Opinión

Izkia Siches (2020-2022)

El presidente Boric decidió poner fin —de momento— a tu carrera política, Izkia. Merecías salir, pero no más que Jackson, Urrejola, Grau y Ahumada. 

Algunos dicen que el cargo no te acompañó, que el Ministerio del Interior es una moledora de carne, que es un lastre para cualquier político. AGENCIA UNO/ARCHIVO
Algunos dicen que el cargo no te acompañó, que el Ministerio del Interior es una moledora de carne, que es un lastre para cualquier político. AGENCIA UNO/ARCHIVO

Nos dejaste un 6 de septiembre, vestida de blanco, pero con una pena negra que no quisiste ocultar. Caíste en los brazos del presidente, esos mismos que levantabas en marzo a bordo del Ford Galaxie que nos regaló la reina Isabel II de Inglaterra en 1968. Hasta la mismísima monarca del Reino Unido todavía estaba en el reino de los vivos para ver cómo dejaste el reino de los otros “vivos”, los políticos. Rilke decía que la gloria no era más «que la suma de todos los malentendidos que se forman alrededor de un hombre nuevo» y la estela de tu fama se fue apagando en la medida en que te empezamos a conocer.

Algunos dicen que el cargo no te acompañó, que el Ministerio del Interior es una moledora de carne, que es un lastre para cualquier político. Pero esto último solo es verdad cuando los políticos se vuelven un lastre para nosotros, cuando son incapaces de asumir una de las funciones por las que tiene sentido vivir en comunidad y estar sometidos a un Estado: la seguridad interior. Un político que no es capaz de asumir el Ministerio del Interior o que asume dicho cargo a regañadientes, es un pancista que quiere llevar la fama sin cardar la lana, un tipo que no vale para el servicio público.

Siempre fuiste tan tú, y tarde te avisaron que ya no se podía ser así. A deshora te enteraste de que la retórica revolucionaria era incompatible con tu cargo de ministra. Cómo nadie te aviso que los territorios tienen nombres reconocidos por la ley —i.e. Región de la Araucanía, no Wallmapu—, la misma que definía tu sueldo que cobrabas mes a mes de modo apegado a la literalidad de la norma. No vale la pena compilar el sinfín de chambonadas que perpetraste en calidad de segunda a bordo del Gobierno. De seguro Camila Vallejo te llamó muchas veces para decirte que la culpa era tuya, pero no, Izkia, la culpa siempre fue nuestra.
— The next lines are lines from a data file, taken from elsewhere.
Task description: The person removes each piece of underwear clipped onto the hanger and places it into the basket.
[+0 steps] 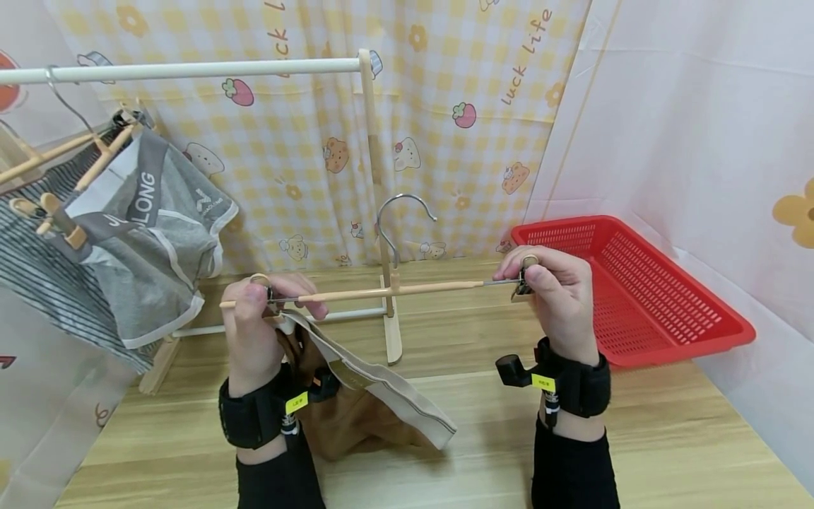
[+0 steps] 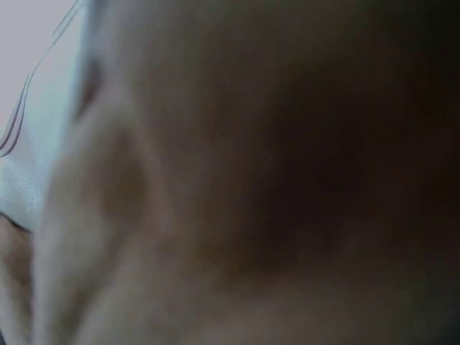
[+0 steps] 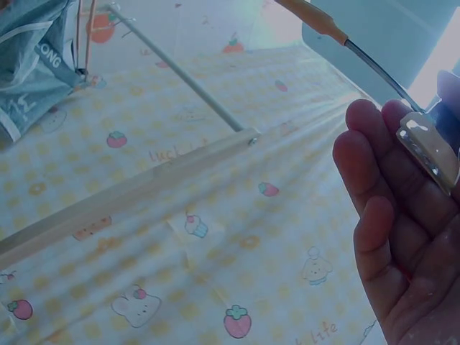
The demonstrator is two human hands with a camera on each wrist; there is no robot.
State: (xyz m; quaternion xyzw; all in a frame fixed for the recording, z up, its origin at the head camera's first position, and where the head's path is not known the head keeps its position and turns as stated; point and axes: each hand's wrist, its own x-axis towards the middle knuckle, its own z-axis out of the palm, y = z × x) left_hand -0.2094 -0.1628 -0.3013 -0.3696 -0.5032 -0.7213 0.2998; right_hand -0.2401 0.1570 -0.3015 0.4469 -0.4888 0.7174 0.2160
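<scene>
A person holds a wooden clip hanger [image 1: 407, 288] level above the table [image 1: 636, 438], one hand at each end, so the bar stays horizontal while a garment goes on. The left hand [image 1: 254, 332] pinches the left clip [image 1: 270, 293] with curled fingers, the pale waistband of a pair of brown underpants [image 1: 356, 403] caught at it; the rest droops to the tabletop. The right hand [image 1: 556, 297] squeezes the right clip [image 3: 429, 149] between thumb and fingers, no cloth in it. Behind stands a drying rack [image 1: 375, 177] with grey underpants [image 1: 159, 240] hanging, and a red basket [image 1: 674, 297] lies to the right.
</scene>
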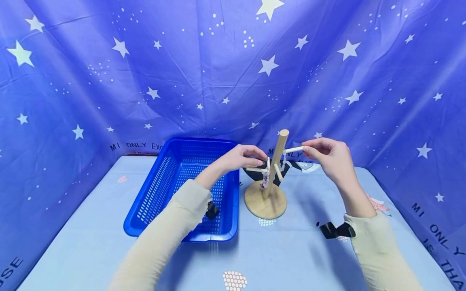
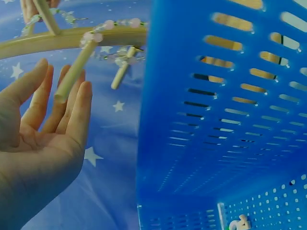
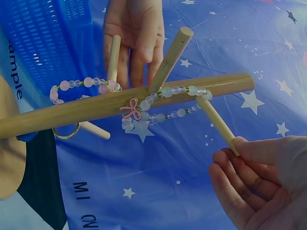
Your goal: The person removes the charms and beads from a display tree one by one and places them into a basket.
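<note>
A wooden stand (image 1: 276, 161) with a round base (image 1: 265, 204) and several slanted pegs sits on the table right of a blue basket (image 1: 198, 141). Bead bracelets hang on it: a pink one (image 3: 86, 82) by the left peg, and a clear-green one (image 3: 182, 90) with a pink bow by the right peg. My left hand (image 1: 260, 159) reaches to the left peg (image 2: 74, 72); its fingers are straight and the peg's tip rests against them. My right hand (image 1: 305, 149) pinches the tip of the right peg (image 3: 218, 122) between thumb and fingers.
The perforated blue basket (image 2: 216, 120) stands just left of the stand. A dark piece of cloth (image 1: 255, 176) lies under and behind the base. Starred blue fabric (image 1: 233, 72) walls in the back and both sides of the light-blue table (image 1: 291, 250).
</note>
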`<state>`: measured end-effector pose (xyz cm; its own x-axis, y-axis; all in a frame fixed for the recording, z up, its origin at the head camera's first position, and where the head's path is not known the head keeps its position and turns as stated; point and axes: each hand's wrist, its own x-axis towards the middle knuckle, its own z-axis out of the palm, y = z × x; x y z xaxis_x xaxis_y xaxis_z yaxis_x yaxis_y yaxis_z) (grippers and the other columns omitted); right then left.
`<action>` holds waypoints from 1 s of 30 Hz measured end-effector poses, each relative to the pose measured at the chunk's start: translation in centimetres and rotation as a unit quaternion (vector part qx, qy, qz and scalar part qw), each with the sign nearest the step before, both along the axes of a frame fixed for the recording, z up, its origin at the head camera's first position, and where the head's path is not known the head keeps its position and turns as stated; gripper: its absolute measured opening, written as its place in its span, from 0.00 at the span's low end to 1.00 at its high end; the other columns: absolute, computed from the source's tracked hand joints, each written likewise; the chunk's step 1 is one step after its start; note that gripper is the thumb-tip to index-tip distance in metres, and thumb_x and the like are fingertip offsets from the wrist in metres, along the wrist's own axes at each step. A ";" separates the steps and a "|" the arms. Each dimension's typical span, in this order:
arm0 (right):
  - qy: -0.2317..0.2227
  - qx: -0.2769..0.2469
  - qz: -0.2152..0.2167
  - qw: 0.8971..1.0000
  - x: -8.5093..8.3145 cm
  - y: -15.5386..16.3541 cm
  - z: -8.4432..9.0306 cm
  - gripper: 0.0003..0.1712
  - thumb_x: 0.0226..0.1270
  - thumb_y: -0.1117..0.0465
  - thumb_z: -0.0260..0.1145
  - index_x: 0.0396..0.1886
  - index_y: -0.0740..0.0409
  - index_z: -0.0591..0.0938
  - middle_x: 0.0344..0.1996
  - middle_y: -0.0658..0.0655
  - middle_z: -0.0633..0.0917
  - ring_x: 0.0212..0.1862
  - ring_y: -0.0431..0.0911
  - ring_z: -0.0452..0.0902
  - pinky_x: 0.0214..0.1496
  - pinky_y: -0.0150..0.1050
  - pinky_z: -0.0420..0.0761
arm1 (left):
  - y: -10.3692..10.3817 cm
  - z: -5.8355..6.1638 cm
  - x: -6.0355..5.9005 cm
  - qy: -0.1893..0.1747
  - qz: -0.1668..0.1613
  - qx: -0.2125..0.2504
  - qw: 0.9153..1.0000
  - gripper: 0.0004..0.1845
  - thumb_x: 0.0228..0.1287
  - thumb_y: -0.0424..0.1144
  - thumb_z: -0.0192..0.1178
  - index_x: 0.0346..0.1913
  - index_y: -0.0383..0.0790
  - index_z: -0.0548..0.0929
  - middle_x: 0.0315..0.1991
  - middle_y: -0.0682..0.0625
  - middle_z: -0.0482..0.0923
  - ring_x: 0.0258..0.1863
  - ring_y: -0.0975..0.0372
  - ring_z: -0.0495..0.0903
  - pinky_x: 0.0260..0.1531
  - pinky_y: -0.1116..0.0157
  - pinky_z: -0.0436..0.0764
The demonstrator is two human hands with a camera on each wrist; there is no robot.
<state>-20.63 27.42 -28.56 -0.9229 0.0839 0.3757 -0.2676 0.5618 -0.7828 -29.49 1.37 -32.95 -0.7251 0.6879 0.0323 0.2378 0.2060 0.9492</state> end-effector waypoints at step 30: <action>0.000 0.003 -0.001 1.000 -0.1 0.1 0.0 0.17 0.68 0.59 0.68 0.49 0.68 0.85 0.25 0.27 0.82 0.32 0.25 0.83 0.38 0.21 0.84 | -0.7 -1.1 -0.3 -0.016 -0.042 -0.046 0.998 0.09 0.67 0.30 0.62 0.48 0.32 0.81 0.39 0.49 0.84 0.39 0.61 0.82 0.41 0.70 0.83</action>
<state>-20.75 27.49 -28.61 -0.9230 0.0838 0.3756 -0.2656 0.5675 -0.7794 -29.74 0.65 -34.07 -0.6650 0.7447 -0.0566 0.2268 0.2736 0.9347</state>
Descargo las culpas en todos porque si en un momento estuviste tan arriba es por culpa de quienes te encumbraron y de quienes no lo pudimos impedir. Recuerdo cuando Carlos Peña (¿queriendo poner un sello de origen, quizás?) se refirió a ti como «la inteligente Izkia Siches». No fueron pocos los que creyeron que serías presidenta de la República. Pero si antes aplaudían tu desatino, era solo porque en 2020 eras funcional a los anti-Piñera y en 2021 a los anti-Kast. Llegó el 2022 y los “anti” se tuvieron que convertir en “pro” y llevan meses sin hallarse todavía.
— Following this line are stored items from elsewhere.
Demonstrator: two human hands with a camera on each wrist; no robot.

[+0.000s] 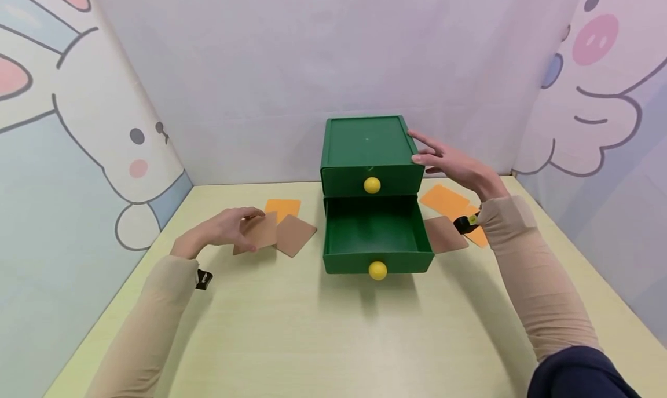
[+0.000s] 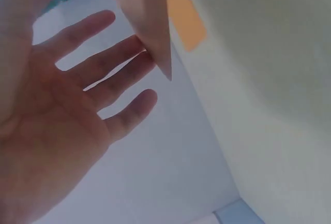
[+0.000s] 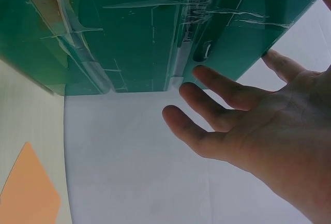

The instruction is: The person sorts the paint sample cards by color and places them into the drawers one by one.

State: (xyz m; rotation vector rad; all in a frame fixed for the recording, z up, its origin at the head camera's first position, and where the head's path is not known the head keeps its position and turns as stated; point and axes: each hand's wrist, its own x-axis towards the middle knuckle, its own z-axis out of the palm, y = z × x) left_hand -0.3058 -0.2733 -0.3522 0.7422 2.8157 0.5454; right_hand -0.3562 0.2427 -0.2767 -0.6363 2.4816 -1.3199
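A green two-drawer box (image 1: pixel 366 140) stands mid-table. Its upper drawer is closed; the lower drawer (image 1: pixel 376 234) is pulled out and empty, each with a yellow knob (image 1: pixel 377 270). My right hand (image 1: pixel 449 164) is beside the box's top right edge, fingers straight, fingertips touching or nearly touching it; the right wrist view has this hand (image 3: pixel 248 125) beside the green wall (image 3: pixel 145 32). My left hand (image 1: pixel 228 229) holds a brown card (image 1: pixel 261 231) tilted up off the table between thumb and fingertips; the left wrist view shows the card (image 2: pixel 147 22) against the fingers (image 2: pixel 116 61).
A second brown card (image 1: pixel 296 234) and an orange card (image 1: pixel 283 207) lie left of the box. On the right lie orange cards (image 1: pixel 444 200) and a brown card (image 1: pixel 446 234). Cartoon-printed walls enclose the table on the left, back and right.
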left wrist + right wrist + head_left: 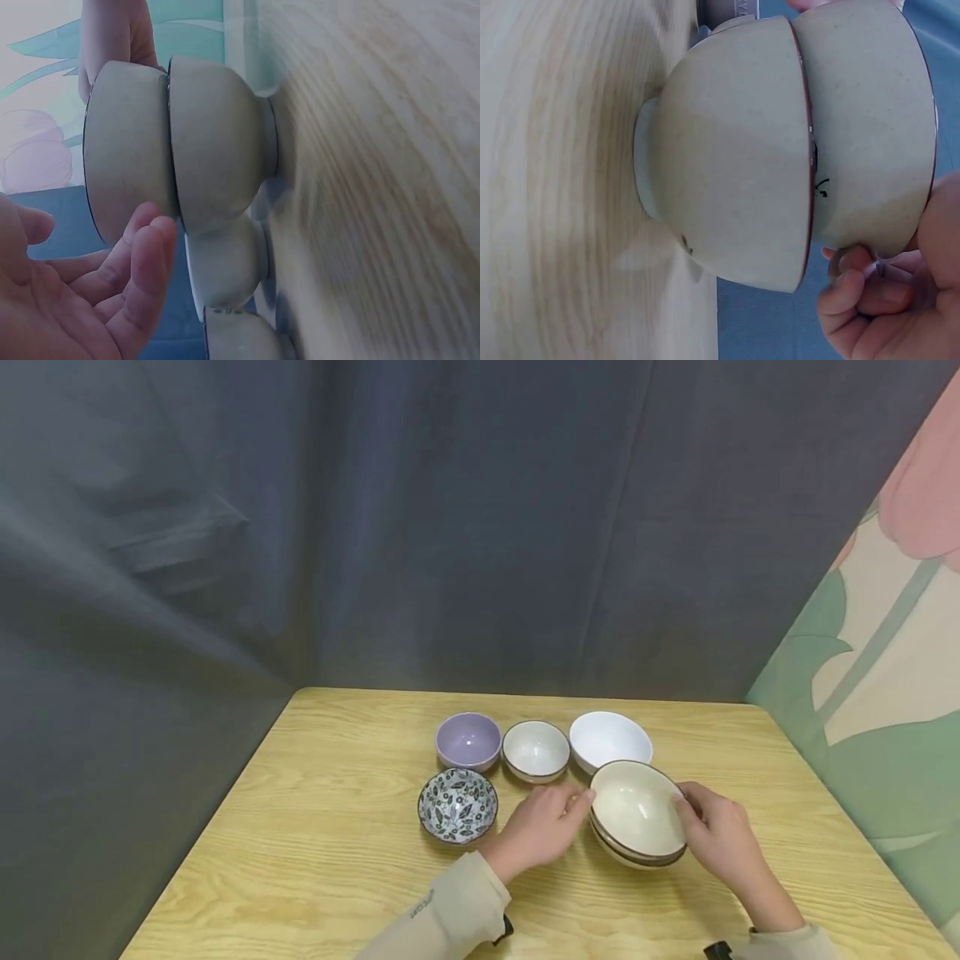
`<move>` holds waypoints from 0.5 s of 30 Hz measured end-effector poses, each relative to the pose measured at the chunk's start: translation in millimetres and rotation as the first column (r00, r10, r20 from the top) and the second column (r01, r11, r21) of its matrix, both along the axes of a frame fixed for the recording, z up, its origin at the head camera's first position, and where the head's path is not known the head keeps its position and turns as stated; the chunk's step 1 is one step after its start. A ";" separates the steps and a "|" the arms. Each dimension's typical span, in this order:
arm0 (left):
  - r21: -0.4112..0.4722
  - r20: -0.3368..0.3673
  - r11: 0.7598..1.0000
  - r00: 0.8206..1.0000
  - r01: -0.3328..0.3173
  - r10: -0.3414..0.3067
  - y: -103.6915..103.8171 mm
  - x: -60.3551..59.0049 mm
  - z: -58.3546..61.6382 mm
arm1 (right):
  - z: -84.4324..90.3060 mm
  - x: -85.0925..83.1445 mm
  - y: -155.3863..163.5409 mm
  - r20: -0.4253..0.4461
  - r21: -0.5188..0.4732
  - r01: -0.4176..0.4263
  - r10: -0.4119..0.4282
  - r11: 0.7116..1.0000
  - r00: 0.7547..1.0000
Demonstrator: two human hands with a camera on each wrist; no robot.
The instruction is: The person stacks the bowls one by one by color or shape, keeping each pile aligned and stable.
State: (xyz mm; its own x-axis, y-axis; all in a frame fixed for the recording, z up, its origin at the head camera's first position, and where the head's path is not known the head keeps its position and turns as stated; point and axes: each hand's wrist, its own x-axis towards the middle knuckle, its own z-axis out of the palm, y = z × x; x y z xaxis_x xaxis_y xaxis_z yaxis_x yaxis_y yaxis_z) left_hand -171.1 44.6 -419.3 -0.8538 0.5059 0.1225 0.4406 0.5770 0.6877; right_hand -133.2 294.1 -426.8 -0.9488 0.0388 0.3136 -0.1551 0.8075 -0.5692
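My right hand [720, 831] grips a cream bowl [637, 806] by its right rim, thumb over the edge and fingers beneath. This dark-rimmed bowl sits partly inside a second cream bowl [727, 150], whose foot is at the tabletop. In the right wrist view, the upper bowl [874, 112] shows a small dark mark on its outside. My left hand [543, 822] is at the upper bowl's left side. Its loosely bent fingers [150, 255] overlap the bowl wall in the left wrist view, and its thumb stands apart from the rim.
A white bowl [610, 739] stands right behind the cream pair. Left of it are a small dark-rimmed pale bowl [536, 749] and a purple bowl [468, 739]. A leaf-patterned bowl [457, 806] stands near my left wrist. Dark curtain [480, 527] hangs behind the wooden table [300, 860].
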 end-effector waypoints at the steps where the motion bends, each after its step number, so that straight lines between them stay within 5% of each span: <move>1: -0.001 0.004 1.000 1.000 0.006 -0.006 1.0 -0.2 -1.1 | -1.3 0.0 -0.6 0.003 -0.006 -0.003 0.003 1.000 1.000; 15: -0.068 -0.054 0.997 0.998 -0.033 0.030 16.8 -0.5 -11.1 | -8.5 3.2 -2.1 0.015 -0.002 0.020 -0.020 1.000 1.000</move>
Pero este obituario político es también para darte esperanza. Solo hay muertes políticas definitivas cuando la Parca nos viene a buscar. La política da muchas revanchas, Mira por ejemplo a quien te sucedió. Luego de su desastrosa administración en la Municipalidad de Santiago y tras perder su reelección contra un concejal que no conocía nadie, Tohá se guardó durante seis años y ahora la venden como si fuera Margaret Thatcher. Pero la verdadera dama de hierro dejó el 10 de Downing Street sin un juicio de cuentas pendiente.

El presidente Boric decidió poner fin —de momento— a tu carrera política, Izkia. Merecías salir, pero no más que Jackson, Urrejola, Grau y Ahumada. No son pocos los que dicen que tuviste mala suerte, pero no debes olvidarte de esta gran verdad escrita por Séneca: «la suerte no arrebata más que lo que ha dado».